- Ashar Location within Iran
- Coordinates: 26°40′52″N 61°39′54″E﻿ / ﻿26.68111°N 61.66500°E
- Country: Iran
- Province: Sistan and Baluchestan
- County: Mehrestan
- District: Ashar

Population (2016)
- • Total: 3,786
- Time zone: UTC+3:30 (IRST)

= Ashar, Iran =

City in Sistan and Baluchestan province, Iran

Ashar (اشار) (Note: Also romanized as Āshār; also known as Ashor and Ashur)) is a city in, and the capital of Ashar District of Mehrestan County, (Note: Formerly Zaboli County) Sistan and Baluchestan province, Iran.
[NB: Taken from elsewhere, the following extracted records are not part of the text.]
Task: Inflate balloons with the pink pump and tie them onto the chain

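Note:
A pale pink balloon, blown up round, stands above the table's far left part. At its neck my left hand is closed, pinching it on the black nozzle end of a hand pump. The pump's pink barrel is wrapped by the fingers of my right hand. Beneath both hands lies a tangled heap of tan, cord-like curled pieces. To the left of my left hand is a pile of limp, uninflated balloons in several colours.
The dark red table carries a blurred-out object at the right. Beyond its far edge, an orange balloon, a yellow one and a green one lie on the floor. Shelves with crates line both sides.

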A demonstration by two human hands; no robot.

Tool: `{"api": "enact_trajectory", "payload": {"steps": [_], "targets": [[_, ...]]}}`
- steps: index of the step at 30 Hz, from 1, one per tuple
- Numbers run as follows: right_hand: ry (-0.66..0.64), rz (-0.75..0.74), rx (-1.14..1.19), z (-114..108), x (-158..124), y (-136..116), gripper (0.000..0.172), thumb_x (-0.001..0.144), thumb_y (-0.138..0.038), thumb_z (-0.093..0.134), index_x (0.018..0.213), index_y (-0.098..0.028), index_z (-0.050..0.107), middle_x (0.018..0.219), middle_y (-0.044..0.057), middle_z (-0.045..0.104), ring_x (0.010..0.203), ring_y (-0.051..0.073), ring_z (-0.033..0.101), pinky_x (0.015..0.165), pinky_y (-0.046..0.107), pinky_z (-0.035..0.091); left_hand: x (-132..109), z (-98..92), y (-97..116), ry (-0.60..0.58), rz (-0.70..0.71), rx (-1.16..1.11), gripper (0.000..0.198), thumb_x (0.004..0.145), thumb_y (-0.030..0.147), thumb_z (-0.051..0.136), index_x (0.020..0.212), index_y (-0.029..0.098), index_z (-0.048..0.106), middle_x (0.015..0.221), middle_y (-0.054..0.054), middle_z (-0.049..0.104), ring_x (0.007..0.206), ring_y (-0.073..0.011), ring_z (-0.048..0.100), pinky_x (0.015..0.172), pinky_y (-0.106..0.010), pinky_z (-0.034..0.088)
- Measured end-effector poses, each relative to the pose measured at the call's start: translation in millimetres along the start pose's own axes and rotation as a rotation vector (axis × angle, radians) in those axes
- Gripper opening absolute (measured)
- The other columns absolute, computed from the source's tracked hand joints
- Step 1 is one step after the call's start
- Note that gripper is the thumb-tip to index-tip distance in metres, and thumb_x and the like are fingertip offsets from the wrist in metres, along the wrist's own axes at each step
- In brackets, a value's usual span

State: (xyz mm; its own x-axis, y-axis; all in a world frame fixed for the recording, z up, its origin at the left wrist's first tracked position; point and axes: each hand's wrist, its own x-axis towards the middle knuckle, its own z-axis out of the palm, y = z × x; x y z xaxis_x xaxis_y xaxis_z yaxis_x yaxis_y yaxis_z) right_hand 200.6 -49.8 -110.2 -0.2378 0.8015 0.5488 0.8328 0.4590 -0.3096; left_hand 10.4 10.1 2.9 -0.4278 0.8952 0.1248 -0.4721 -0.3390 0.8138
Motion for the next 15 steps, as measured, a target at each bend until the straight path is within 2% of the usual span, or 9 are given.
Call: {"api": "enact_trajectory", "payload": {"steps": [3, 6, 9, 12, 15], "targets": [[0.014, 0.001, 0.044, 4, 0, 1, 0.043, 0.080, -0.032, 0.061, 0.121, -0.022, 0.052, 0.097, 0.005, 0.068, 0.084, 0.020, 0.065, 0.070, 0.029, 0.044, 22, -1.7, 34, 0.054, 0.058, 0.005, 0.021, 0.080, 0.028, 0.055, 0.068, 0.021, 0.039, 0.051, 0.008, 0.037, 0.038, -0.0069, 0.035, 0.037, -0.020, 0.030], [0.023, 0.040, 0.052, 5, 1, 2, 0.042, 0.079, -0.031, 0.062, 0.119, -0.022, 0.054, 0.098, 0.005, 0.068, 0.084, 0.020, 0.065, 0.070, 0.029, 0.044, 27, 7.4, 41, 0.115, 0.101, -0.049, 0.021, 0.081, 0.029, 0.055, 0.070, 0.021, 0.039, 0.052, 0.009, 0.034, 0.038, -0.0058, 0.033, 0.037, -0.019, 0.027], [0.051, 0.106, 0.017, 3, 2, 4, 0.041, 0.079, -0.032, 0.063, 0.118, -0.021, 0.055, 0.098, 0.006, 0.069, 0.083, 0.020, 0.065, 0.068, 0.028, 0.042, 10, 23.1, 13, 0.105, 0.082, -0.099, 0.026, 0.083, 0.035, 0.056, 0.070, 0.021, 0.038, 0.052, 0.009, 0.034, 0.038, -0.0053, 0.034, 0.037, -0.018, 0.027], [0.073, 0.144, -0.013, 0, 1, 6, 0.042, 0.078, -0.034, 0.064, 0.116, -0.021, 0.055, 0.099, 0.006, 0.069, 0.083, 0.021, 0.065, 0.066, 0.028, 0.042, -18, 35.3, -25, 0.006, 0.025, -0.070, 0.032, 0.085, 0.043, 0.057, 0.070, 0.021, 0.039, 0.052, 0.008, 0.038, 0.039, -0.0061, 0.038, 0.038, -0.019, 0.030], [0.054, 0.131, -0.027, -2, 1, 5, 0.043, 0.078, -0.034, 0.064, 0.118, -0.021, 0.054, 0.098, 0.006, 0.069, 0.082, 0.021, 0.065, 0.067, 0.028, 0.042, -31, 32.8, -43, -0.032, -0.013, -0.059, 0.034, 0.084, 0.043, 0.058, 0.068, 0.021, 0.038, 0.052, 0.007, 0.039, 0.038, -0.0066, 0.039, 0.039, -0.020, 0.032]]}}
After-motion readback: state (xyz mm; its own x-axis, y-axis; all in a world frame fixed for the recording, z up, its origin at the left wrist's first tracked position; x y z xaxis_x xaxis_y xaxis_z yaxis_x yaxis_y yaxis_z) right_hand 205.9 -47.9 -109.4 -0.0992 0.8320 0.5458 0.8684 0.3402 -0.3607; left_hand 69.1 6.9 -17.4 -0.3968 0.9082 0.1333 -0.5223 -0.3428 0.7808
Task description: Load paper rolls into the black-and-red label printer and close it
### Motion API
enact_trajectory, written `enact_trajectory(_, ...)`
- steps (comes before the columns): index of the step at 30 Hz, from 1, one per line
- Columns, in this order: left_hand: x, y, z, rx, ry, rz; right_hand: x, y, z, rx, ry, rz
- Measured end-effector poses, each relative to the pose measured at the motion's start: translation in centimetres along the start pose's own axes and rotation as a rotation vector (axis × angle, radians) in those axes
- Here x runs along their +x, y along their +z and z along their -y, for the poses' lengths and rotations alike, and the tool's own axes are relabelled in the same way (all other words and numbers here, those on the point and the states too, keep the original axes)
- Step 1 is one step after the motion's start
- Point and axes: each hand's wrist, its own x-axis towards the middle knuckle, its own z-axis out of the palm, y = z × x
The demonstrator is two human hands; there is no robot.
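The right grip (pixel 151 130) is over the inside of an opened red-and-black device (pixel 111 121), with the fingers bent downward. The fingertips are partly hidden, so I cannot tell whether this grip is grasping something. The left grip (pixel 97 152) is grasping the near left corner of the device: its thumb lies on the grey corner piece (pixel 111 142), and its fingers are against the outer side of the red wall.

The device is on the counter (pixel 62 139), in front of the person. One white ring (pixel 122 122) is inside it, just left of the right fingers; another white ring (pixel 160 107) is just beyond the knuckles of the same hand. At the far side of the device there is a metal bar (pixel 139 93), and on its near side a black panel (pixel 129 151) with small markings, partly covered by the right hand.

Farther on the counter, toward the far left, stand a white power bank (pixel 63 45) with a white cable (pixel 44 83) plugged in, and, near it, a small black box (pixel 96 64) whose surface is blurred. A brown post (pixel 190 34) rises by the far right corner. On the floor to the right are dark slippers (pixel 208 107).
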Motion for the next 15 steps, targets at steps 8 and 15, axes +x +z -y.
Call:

It also serves as the administrative center for Ashar Rural District.

==Demographics==
===Population===
At the time of the 2006 National Census, Ashar's population was 2,676 in 529 households, when it was a village in Ashar Rural District of Sarbaz County. The following census in 2011 counted 3,817 people in 831 households, by which time the district had been separated from the county in the establishment of Zaboli County. (Note: Renamed Mehrestan County) The 2016 census measured the population of the village as 3,786 people in 927 households. It was the most populous village in its rural district.

After the census, Ashar was elevated to the status of a city.